The Waszak–Schmidt aeroelastic flight dynamics model was useful for system identification and was a good representation of the observed flight dynamics at different airspeeds and fuel weights.
The orthogonal phase-optimized multisine inputs proved a good input for exciting the X-56A aircraft for aeroelastic identification. The inputs were run simultaneously on multiple control surfaces, which facilitated the identification of the entire model from a single maneuver with a relatively short time duration. Although a control system was running, control surface deflections exhibited low pair-wise correlations and were of good quality for modeling. Arbitrary design of the excitation bandwidth and power spectra facilitated targeting of specific modal responses in the output data for modeling.
The estimation of model parameters using output error to match Fourier transforms of measured response data had several advantages. Output error is based on maximum likelihood estimation, which gives a theoretical justification to the estimated parameters and uncertainties. Furthermore, it includes relevant simplifications and can incorporate a large amount of data measured from multiple sensors. Analysis using frequency-domain data reduces the number of data points to process and the number of unknown model parameters to estimate, and makes it computationally more efficient to solve the equations of motion for each iteration of the optimization. In general, the frequency-domain approach also illuminates modal responses, which are separated in frequency.
Drawbacks of the estimation approach are that the analysis is restricted to linear models, iterations are needed in the optimization from good starting values for the model parameters, and changes to the model structure can be cumbersome to implement. The results of this identification were intended for analysis and control design, and the maneuver involved small perturbations about a reference condition, so linear models were adequate for the identification. Starting values were obtained from a separate analysis using an aeroelastic panel code model. Convergence of the estimator was attained relatively quickly by simplifying the estimation problem and using frequency-domain data.
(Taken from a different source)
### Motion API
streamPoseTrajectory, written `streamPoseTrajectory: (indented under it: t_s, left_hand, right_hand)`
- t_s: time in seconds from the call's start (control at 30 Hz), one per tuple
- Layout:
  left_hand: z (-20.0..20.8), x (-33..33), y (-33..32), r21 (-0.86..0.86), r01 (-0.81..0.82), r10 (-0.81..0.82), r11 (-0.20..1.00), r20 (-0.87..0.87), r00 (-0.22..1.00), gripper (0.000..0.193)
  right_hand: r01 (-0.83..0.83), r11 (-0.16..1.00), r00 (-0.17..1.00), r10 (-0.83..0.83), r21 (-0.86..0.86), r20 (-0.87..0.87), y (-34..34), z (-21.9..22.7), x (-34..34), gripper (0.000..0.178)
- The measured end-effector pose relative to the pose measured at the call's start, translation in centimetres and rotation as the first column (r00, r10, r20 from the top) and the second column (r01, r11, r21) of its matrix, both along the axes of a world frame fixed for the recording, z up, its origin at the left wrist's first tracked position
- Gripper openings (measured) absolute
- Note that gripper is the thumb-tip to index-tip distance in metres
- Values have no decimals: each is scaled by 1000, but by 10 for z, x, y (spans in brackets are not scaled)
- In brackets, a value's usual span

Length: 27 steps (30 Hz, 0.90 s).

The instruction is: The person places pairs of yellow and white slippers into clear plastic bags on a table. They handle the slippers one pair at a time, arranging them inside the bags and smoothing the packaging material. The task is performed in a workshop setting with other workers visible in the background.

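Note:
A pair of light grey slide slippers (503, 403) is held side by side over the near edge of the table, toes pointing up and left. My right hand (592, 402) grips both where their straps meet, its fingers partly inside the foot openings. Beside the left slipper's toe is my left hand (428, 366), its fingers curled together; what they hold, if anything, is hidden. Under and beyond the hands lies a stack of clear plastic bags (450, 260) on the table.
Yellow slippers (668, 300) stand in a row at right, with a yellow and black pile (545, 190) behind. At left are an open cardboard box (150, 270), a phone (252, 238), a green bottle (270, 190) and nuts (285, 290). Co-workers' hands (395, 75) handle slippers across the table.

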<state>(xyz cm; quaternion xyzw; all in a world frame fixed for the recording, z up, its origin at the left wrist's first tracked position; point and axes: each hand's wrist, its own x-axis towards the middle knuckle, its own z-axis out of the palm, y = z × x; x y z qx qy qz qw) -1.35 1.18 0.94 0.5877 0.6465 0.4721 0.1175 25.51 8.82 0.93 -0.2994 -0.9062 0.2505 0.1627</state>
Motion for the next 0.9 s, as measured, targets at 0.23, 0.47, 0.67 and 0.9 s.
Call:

Determining model structure, however, was tedious and time-consuming using this approach due to the large number of possible model parameters. Recent work with the X-56A using the equation-error approach, where statistical metrics can be applied to automatically select the aerodynamic model structure, and using frequency responses, where the model structure can be inferred from Bode plots, was leveraged in choosing the aeroelastic derivatives to estimate.
The Waszak–Schmidt aeroelastic flight dynamics model was an appropriate choice for system identification using the X-56A airplane. The model structure was relatively simple but able to capture the effects of aeroelasticity, including flutter, and was based on the familiar quasi-steady stability and control derivatives traditionally used for flight dynamics models. Because in-vacuo vibration modes parameterized the structural deformations and because data from a finite element model and ground vibration test were available, non-dimensional aeroelastic stability and control derivatives were identified. This allowed a single set of coefficients, obtained below flutter speeds, to predict aircraft dynamic behavior at higher speeds including the aeroelastic instability observed in flight.
Overall, the approach presented in this paper was an efficient, effective, and successful method for identifying aeroelastic flight dynamics models from measured flight test data. The results are representative of flight in several conditions, including those that result in aeroelastic instabilities such as flutter. The models identified can be used to refine simulation models and to design feedback control laws such as for active flutter suppression or gust load alleviation.